* **DATA**:

⟨

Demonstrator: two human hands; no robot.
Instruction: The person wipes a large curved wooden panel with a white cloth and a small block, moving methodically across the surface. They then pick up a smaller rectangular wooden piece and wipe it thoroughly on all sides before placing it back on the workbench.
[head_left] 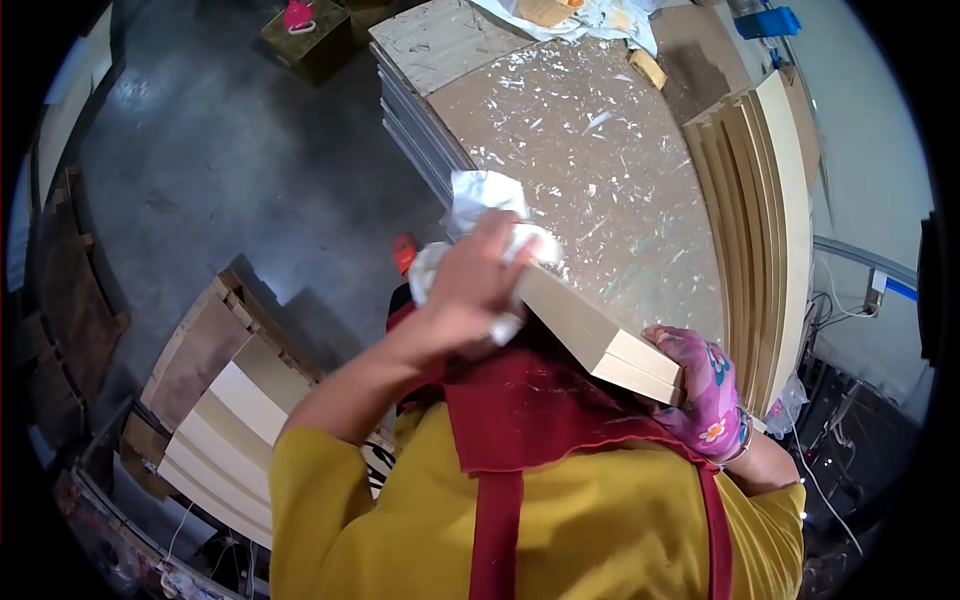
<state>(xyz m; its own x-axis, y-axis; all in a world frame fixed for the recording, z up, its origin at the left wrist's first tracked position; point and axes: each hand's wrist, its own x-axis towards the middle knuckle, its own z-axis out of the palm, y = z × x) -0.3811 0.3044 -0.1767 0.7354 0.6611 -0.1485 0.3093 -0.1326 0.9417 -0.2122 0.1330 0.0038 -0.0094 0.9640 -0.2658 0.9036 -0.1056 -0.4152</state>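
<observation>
My bare left hand (478, 272), somewhat blurred, is closed on a crumpled white cloth (487, 195) at the far end of a pale wooden board (570, 318). Parts of the cloth stick out on both sides of the fingers. My right hand (700, 385), in a pink flowered glove, grips the near end of the same board, its thumb side on top. The board lies slantwise in front of my dark red apron (560, 415), and a lengthwise line shows on its end. Its far end is hidden by the left hand and the cloth.
A brown worktable (610, 190) strewn with white flakes stands ahead. Long pale boards (765, 240) are stacked along its right side. More boards (225, 440) lie at the lower left. Another cloth (600, 22) and a yellowish block (647, 69) rest on the table's far end.
</observation>
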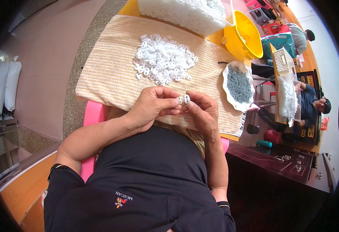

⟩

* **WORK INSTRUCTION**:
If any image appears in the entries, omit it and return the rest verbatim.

* **SOLUTION TO THE EXERCISE**:
Demonstrator: two human hands; no robot.
Instruction: The person wipes a large curved wooden panel with a white cloth and a small block, moving methodically across the surface. They then pick up a smaller rectangular wooden piece and wipe it thoroughly on all sides before placing it back on the workbench.
[head_left] 
<state>(xyz m; its own x-axis, y-axis; all in a world frame fixed for the recording, z up, its origin at the left wrist's first tracked position; point and axes: each hand's wrist, its own x-axis towards the middle knuckle, its own z-axis out of the palm, y = z × x) -0.3811 0.3044 -0.1767 0.7354 0.6611 -0.1485 0.3093 -0.1326 0.9417 -0.2122 0.1330 0.0038 -0.0094 0.9640 -0.2658 0.9036 -0.1056 -0.4152</state>
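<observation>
My bare left hand (478, 272), somewhat blurred, is closed on a crumpled white cloth (487, 195) at the far end of a pale wooden board (570, 318). Parts of the cloth stick out on both sides of the fingers. My right hand (700, 385), in a pink flowered glove, grips the near end of the same board, its thumb side on top. The board lies slantwise in front of my dark red apron (560, 415), and a lengthwise line shows on its end. Its far end is hidden by the left hand and the cloth.
A brown worktable (610, 190) strewn with white flakes stands ahead. Long pale boards (765, 240) are stacked along its right side. More boards (225, 440) lie at the lower left. Another cloth (600, 22) and a yellowish block (647, 69) rest on the table's far end.
</observation>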

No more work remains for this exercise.